### Activity
Wherever a line below holds the word "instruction", copy that line.

Records to use: Begin

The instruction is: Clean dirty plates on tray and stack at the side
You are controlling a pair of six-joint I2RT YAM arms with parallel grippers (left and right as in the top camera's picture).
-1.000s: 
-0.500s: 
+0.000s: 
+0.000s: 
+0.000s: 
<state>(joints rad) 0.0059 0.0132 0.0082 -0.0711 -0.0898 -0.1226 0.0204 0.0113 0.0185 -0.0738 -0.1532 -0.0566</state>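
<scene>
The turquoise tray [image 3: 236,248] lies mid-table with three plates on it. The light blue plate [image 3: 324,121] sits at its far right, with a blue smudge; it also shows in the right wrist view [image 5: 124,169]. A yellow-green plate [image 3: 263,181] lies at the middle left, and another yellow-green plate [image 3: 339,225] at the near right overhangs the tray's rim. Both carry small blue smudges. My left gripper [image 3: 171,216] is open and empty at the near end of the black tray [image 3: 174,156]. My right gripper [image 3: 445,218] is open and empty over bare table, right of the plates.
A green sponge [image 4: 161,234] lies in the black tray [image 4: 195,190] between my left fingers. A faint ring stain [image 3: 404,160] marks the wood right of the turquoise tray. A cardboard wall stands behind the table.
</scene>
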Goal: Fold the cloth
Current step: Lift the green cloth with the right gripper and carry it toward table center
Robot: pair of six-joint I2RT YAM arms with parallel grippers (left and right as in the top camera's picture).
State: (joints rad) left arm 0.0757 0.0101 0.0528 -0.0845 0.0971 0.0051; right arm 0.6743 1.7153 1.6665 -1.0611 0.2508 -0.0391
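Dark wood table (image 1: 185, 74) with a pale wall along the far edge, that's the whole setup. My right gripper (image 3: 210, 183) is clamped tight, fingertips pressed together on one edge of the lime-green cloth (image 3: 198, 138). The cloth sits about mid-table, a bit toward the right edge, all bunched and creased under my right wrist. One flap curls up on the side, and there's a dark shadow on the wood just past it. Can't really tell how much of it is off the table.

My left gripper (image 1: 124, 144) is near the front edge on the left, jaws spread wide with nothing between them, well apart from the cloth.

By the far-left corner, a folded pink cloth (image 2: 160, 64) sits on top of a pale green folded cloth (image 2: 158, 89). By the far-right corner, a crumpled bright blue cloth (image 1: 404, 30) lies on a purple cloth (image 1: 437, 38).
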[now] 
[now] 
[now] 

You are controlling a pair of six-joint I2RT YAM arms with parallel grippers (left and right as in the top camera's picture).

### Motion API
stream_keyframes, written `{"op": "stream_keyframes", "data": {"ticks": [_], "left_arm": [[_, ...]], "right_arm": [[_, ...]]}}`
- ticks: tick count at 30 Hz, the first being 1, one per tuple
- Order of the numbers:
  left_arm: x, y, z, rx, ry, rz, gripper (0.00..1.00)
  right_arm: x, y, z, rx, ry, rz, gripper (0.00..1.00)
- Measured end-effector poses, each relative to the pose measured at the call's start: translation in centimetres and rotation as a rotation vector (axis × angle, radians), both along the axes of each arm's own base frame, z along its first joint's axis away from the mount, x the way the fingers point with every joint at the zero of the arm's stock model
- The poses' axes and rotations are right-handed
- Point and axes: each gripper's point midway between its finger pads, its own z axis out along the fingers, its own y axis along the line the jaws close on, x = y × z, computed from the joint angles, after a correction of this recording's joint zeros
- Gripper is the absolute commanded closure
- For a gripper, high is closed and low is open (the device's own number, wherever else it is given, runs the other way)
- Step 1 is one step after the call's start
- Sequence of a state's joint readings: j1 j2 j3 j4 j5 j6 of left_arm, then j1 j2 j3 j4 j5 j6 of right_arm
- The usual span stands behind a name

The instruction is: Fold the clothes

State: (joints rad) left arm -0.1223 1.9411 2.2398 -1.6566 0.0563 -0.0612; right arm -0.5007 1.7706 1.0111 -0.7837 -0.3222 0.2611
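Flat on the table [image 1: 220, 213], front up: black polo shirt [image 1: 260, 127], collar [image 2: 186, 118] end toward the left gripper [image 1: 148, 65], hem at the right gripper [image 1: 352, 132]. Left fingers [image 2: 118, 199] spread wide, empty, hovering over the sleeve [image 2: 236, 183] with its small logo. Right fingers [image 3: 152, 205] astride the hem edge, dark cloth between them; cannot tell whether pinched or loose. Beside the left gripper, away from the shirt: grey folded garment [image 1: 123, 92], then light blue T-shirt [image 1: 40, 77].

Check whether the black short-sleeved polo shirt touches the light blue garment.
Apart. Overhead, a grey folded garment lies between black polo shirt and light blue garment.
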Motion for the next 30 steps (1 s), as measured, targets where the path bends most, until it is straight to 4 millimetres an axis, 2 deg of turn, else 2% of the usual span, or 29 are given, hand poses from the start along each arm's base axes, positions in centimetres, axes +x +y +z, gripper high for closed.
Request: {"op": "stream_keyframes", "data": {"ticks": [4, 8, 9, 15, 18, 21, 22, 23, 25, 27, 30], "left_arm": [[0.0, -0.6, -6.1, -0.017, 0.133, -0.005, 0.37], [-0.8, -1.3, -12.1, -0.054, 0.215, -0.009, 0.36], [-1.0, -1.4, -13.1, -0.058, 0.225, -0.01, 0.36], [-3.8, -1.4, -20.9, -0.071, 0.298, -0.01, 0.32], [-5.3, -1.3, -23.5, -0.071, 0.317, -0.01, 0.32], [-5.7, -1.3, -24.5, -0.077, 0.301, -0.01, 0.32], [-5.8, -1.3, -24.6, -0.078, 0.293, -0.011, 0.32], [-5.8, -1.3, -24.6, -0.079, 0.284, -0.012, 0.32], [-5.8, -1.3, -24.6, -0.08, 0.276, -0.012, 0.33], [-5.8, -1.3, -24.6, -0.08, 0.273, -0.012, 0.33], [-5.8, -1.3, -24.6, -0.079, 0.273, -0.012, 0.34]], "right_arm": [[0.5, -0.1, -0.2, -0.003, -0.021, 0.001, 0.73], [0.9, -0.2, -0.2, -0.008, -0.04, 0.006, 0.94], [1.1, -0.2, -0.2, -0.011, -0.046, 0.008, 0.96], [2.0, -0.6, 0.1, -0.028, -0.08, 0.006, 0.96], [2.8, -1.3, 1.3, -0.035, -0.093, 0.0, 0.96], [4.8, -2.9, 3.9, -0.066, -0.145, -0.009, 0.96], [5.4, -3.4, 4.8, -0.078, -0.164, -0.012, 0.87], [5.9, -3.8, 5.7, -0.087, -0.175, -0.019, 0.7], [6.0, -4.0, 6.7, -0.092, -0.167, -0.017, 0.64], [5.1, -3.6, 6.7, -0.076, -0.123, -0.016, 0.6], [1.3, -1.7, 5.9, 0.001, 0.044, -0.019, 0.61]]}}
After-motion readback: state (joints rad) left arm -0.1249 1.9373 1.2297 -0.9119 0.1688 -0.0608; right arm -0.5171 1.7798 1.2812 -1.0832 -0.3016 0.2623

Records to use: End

### Response
The instruction is: Clean dirty plates on tray and stack at the side
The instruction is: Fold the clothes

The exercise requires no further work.